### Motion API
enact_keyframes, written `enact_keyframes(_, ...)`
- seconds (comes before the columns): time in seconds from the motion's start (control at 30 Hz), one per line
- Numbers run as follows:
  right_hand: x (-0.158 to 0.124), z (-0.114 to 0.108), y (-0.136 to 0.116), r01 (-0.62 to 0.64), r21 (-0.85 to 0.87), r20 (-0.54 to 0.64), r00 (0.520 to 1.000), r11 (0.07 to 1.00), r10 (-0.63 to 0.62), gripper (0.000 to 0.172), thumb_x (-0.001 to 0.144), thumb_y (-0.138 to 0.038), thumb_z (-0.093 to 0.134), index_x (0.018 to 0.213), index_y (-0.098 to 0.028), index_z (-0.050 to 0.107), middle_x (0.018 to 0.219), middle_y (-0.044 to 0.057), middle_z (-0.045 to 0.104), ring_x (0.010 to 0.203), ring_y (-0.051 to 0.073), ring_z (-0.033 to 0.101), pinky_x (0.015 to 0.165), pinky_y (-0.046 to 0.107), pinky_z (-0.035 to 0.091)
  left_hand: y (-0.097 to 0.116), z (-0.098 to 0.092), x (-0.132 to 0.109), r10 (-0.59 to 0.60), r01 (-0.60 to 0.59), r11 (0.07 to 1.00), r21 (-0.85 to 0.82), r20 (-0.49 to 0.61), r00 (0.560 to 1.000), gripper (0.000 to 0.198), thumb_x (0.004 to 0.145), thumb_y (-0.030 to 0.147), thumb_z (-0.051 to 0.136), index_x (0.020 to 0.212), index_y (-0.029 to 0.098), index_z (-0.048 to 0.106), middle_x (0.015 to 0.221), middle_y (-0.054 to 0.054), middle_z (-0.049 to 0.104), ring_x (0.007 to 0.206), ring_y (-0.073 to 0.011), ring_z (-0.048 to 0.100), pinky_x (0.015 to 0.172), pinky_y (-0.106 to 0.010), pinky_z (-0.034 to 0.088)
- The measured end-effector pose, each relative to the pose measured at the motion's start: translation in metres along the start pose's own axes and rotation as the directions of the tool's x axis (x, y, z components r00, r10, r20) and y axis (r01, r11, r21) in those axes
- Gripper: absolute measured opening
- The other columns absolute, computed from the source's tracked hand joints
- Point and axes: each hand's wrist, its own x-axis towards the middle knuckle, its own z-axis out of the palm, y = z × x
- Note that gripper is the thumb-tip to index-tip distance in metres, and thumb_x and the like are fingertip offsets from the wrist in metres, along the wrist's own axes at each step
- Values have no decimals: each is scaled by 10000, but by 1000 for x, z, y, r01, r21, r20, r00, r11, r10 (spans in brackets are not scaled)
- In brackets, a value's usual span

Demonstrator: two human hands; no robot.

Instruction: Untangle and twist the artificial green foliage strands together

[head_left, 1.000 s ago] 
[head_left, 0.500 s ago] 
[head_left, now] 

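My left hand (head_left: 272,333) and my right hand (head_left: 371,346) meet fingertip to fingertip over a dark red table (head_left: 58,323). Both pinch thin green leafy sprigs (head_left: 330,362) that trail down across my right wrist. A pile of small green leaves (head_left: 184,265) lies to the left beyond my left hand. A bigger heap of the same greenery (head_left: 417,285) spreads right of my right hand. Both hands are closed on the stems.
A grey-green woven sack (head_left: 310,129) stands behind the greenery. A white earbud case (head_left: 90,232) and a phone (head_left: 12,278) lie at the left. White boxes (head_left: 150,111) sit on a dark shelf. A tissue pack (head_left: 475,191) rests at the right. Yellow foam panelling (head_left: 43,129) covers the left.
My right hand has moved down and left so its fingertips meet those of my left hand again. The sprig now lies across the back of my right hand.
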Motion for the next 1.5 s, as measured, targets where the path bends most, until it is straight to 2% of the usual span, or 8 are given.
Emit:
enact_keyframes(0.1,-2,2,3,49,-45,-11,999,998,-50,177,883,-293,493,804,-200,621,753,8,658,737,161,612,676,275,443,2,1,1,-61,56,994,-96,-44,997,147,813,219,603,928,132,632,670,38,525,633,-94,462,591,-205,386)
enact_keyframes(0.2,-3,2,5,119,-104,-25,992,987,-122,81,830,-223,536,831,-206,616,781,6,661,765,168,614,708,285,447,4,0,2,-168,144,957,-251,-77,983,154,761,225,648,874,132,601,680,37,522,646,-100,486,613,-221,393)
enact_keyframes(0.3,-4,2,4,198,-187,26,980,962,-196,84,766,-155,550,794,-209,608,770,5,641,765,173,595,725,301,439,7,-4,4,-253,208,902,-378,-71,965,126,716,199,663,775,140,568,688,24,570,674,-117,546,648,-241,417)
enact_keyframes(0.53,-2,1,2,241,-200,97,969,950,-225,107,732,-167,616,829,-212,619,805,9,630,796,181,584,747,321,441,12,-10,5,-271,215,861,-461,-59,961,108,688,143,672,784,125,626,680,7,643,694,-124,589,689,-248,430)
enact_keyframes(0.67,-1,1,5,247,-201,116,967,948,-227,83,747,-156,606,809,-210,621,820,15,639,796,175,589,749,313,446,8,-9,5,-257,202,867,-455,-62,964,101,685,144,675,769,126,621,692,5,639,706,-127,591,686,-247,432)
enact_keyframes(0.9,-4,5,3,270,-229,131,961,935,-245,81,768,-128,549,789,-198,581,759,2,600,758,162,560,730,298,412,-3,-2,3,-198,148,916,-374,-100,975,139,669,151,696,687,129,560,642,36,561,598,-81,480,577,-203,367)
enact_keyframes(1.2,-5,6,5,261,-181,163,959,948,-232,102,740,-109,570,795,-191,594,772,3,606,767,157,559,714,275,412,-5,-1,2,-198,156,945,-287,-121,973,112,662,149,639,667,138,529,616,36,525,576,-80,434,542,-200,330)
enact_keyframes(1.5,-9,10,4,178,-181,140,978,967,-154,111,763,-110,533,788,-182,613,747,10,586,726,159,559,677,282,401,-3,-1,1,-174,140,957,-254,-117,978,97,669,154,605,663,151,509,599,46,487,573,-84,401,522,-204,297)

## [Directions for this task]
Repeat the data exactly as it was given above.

## [Solution]
### Motion API
enact_keyframes, written `enact_keyframes(_, ...)`
- seconds (comes before the columns): time in seconds from the motion's start (control at 30 Hz), one per line
- Numbers run as follows:
  right_hand: x (-0.158 to 0.124), z (-0.114 to 0.108), y (-0.136 to 0.116), r01 (-0.62 to 0.64), r21 (-0.85 to 0.87), r20 (-0.54 to 0.64), r00 (0.520 to 1.000), r11 (0.07 to 1.00), r10 (-0.63 to 0.62), gripper (0.000 to 0.172), thumb_x (-0.001 to 0.144), thumb_y (-0.138 to 0.038), thumb_z (-0.093 to 0.134), index_x (0.018 to 0.213), index_y (-0.098 to 0.028), index_z (-0.050 to 0.107), middle_x (0.018 to 0.219), middle_y (-0.044 to 0.057), middle_z (-0.045 to 0.104), ring_x (0.010 to 0.203), ring_y (-0.051 to 0.073), ring_z (-0.033 to 0.101), pinky_x (0.015 to 0.165), pinky_y (-0.046 to 0.107), pinky_z (-0.035 to 0.091)
  left_hand: y (-0.097 to 0.116), z (-0.098 to 0.092), x (-0.132 to 0.109), r10 (-0.59 to 0.60), r01 (-0.60 to 0.59), r11 (0.07 to 1.00), r21 (-0.85 to 0.82), r20 (-0.49 to 0.61), r00 (0.560 to 1.000), gripper (0.000 to 0.198), thumb_x (0.004 to 0.145), thumb_y (-0.030 to 0.147), thumb_z (-0.051 to 0.136), index_x (0.020 to 0.212), index_y (-0.029 to 0.098), index_z (-0.048 to 0.106), middle_x (0.015 to 0.221), middle_y (-0.054 to 0.054), middle_z (-0.049 to 0.104), ring_x (0.007 to 0.206), ring_y (-0.073 to 0.011), ring_z (-0.048 to 0.100), pinky_x (0.015 to 0.172), pinky_y (-0.106 to 0.010), pinky_z (-0.034 to 0.088)
- The measured end-effector pose, each relative to the pose measured at the motion's start: translation in metres along the start pose's own axes and rotation as the directions of the tool's x axis (x, y, z components r00, r10, r20) and y axis (r01, r11, r21) in those axes
- Gripper: absolute measured opening
- The other columns absolute, computed from the source's tracked hand joints
- Point and axes: each hand's wrist, its own x-axis towards the middle knuckle, its own z-axis out of the palm, y = z × x
- Note that gripper is the thumb-tip to index-tip distance in metres, and thumb_x and the like are fingertip offsets from the wrist in metres, along the wrist's own axes at each step
- Values have no decimals: each is scaled by 10000, but by 1000 for x, z, y, r01, r21, r20, r00, r11, r10 (spans in brackets are not scaled)
- In brackets, a value's usual span

Demonstrator: two human hands; no robot.

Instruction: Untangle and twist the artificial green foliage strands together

[head_left, 1.000 s ago] 
[head_left, 0.500 s ago] 
[head_left, now] 

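My left hand (head_left: 272,333) and my right hand (head_left: 371,346) meet fingertip to fingertip over a dark red table (head_left: 58,323). Both pinch thin green leafy sprigs (head_left: 330,362) that trail down across my right wrist. A pile of small green leaves (head_left: 184,265) lies to the left beyond my left hand. A bigger heap of the same greenery (head_left: 417,285) spreads right of my right hand. Both hands are closed on the stems.
A grey-green woven sack (head_left: 310,129) stands behind the greenery. A white earbud case (head_left: 90,232) and a phone (head_left: 12,278) lie at the left. White boxes (head_left: 150,111) sit on a dark shelf. A tissue pack (head_left: 475,191) rests at the right. Yellow foam panelling (head_left: 43,129) covers the left.
My right hand has moved down and left so its fingertips meet those of my left hand again. The sprig now lies across the back of my right hand.
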Motion for the next 1.5 s, as measured, targets where the path bends most, until it is straight to 2% of the usual span, or 8 are given.
Emit:
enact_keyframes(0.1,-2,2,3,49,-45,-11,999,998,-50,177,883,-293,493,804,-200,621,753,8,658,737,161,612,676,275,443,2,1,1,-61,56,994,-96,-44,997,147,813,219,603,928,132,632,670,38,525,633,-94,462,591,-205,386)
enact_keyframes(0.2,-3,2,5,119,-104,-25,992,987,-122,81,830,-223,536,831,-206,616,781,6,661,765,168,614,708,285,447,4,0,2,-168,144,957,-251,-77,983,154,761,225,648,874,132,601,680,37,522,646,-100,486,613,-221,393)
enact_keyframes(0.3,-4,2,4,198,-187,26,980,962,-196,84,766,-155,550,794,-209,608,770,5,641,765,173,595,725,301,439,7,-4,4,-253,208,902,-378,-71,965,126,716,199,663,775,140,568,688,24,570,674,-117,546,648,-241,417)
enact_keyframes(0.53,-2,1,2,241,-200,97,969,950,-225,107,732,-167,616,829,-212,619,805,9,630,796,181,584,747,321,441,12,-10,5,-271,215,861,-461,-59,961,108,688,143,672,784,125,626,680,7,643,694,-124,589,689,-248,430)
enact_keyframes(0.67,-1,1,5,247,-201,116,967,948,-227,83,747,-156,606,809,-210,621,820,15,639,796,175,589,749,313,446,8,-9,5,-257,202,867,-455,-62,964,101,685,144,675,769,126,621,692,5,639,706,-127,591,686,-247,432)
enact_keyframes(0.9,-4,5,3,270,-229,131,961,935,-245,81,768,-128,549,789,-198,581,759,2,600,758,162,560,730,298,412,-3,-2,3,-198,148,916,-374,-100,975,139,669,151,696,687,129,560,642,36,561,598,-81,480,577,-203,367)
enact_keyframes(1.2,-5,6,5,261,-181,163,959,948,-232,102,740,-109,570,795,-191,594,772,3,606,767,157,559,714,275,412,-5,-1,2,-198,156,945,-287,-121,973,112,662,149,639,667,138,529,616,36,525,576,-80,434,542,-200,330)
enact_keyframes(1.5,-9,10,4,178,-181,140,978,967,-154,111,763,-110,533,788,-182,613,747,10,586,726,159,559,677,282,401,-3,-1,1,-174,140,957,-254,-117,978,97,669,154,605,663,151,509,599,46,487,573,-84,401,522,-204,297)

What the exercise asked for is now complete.